いつの間にか口癖になっていて、言葉の重みが感じられなくなっていた。いや、言葉が空回りしていたという説明の方がしっくりくるかもしれない。何も大丈夫じゃなくて、でもそう言い聞かせるしかなかった。きっと誰でも何度か乗り越えたことのある状況かもしれない。

ああもう大丈夫じゃなかったのか、と何度か気付いては自分を抱きしめるようにして眠った。ここには私しかいなくて、私の傍には私だけだった。いつでも、願う時は一人きりだった。誰かに言えばよかったのだろうけど、誰に言っても伝わるとも思えずに、終わらない夜はなくて、朝ばかり迎えていた。

会いたいと言ってくれる友人が周りにいて、休みのたびに誰かと会っては笑って食事をしたり、どこか歩きながら尽きないお喋りをした。仕事の評価も悪くなく、友人もいて満たされている。そう思うことで満足していたこともある。休日に駅のホームで電車を待っていたら、風が私の隙間を通り抜けていった。その時、私の心にほどよい重量があるのを感じた。ああこれが幸せってことなのかって思った。これがずっと続くといいのかな。もうこれ以上にもこれ以下にもならずに、ずーっとこのまま。それでもういいのかもしれない。この瞬間を忘れないようにと写真を一枚撮ったのを覚えている。

「誠実でいることは疲れることもある。」
言葉にした途端、記憶の箱が開いて走馬灯のようにいろんな自分を思い出した。そして気付いた。ああずっと、ずーっと大丈夫じゃなかったんだ。あの時も、あの時も。我慢強くなっただけで、大丈夫じゃないままここまで来たんだ。もちろん途中で、頑張り方や受け取り方を変えたりしながらやってきたけれど、でもそういう次元ではない、もっともっと根っこの部分から。

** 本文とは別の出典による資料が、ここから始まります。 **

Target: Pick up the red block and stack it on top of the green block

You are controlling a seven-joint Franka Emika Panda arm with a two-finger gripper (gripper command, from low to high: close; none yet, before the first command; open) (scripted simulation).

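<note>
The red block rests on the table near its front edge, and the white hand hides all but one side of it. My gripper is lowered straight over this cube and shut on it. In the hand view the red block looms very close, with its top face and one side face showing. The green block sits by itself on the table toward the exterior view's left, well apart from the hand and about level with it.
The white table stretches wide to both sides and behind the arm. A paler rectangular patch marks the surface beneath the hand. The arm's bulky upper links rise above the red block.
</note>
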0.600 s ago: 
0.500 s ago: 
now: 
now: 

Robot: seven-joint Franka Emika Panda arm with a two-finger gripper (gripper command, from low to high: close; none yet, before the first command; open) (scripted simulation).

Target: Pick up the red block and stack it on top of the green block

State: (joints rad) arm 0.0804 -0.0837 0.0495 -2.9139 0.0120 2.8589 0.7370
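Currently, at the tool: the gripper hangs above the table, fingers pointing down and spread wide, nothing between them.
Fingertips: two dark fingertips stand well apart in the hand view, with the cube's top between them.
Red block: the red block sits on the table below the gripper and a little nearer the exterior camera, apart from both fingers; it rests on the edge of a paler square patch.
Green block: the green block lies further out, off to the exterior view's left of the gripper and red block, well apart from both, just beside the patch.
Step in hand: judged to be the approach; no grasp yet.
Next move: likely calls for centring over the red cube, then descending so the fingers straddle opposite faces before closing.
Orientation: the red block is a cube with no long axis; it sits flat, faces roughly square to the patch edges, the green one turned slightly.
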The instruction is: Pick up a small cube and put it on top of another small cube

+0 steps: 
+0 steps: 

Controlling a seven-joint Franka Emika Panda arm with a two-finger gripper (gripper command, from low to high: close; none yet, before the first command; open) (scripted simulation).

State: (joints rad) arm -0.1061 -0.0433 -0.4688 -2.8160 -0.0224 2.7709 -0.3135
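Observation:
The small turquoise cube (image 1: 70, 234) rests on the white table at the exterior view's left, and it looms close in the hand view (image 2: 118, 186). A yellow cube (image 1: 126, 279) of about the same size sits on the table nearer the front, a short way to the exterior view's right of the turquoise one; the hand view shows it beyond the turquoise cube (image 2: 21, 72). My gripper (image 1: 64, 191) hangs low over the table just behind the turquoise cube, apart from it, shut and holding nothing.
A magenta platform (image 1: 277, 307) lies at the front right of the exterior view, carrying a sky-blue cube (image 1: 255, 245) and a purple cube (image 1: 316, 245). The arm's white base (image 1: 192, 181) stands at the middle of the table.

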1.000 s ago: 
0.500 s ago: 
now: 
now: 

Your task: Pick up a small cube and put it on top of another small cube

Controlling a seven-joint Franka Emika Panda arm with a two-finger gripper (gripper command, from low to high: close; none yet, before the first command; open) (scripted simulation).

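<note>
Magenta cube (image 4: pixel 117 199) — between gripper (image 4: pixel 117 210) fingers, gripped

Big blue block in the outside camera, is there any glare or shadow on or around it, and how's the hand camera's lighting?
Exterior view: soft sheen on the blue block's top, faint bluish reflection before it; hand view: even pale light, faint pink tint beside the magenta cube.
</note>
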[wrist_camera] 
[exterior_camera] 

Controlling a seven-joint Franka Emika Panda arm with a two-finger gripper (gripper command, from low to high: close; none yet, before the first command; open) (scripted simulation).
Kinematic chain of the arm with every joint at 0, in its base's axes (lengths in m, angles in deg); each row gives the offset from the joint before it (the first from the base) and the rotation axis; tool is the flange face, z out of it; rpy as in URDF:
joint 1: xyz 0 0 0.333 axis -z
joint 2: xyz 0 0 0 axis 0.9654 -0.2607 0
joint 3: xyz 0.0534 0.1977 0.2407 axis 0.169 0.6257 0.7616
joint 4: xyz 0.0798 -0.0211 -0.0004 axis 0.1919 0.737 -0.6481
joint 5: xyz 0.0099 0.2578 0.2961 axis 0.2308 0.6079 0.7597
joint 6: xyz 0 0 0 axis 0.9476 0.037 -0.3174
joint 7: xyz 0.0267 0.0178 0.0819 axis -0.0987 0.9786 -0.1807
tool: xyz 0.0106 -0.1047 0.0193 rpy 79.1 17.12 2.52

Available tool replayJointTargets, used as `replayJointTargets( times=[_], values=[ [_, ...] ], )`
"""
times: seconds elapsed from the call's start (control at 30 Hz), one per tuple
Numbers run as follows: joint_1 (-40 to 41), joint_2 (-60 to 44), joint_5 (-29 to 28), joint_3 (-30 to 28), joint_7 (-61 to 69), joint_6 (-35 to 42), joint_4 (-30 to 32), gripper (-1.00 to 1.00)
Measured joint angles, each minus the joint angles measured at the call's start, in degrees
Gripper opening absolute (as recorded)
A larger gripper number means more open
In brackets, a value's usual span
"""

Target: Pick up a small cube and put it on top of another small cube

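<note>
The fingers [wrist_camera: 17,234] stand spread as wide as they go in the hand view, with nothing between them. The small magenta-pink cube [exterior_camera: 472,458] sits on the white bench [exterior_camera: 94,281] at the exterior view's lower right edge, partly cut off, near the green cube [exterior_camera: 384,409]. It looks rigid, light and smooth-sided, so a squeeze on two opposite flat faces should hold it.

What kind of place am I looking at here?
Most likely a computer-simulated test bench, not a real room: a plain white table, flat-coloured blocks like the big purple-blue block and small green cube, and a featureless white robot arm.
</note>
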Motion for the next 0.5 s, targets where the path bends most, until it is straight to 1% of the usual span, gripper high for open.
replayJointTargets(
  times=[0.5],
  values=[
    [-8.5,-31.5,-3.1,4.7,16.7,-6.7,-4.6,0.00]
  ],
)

大丈夫じゃない、と口にしたところで何も変わらないと思っていた。それがここまで響くものだとも気付かずに。

心でずっと受け入れられなかった何かが、ストンとハマって落ちた。
やっと、本当の意味でこれまでの自分を受け入れられた気がする。

それでいて、今後の生き方を真剣に考えていかなければならない。
自分を生きるって本当に難しい。相手ありきである方がずっと考えやすい。
でも何よりも自分に正直でいたいと思う。たとえ目の前にある物事でも、考えを巡らせてから、手にしたい。全てを考慮してでも、自分を生きるために選択できるか。これは私にとって大きすぎる課題だ。でも挑まなければ、きっと先はないだろう。ただただ、大丈夫だと言い続けながら壊れていくロボットにはなりたくない。

これが2023年から始まる私の旅だ。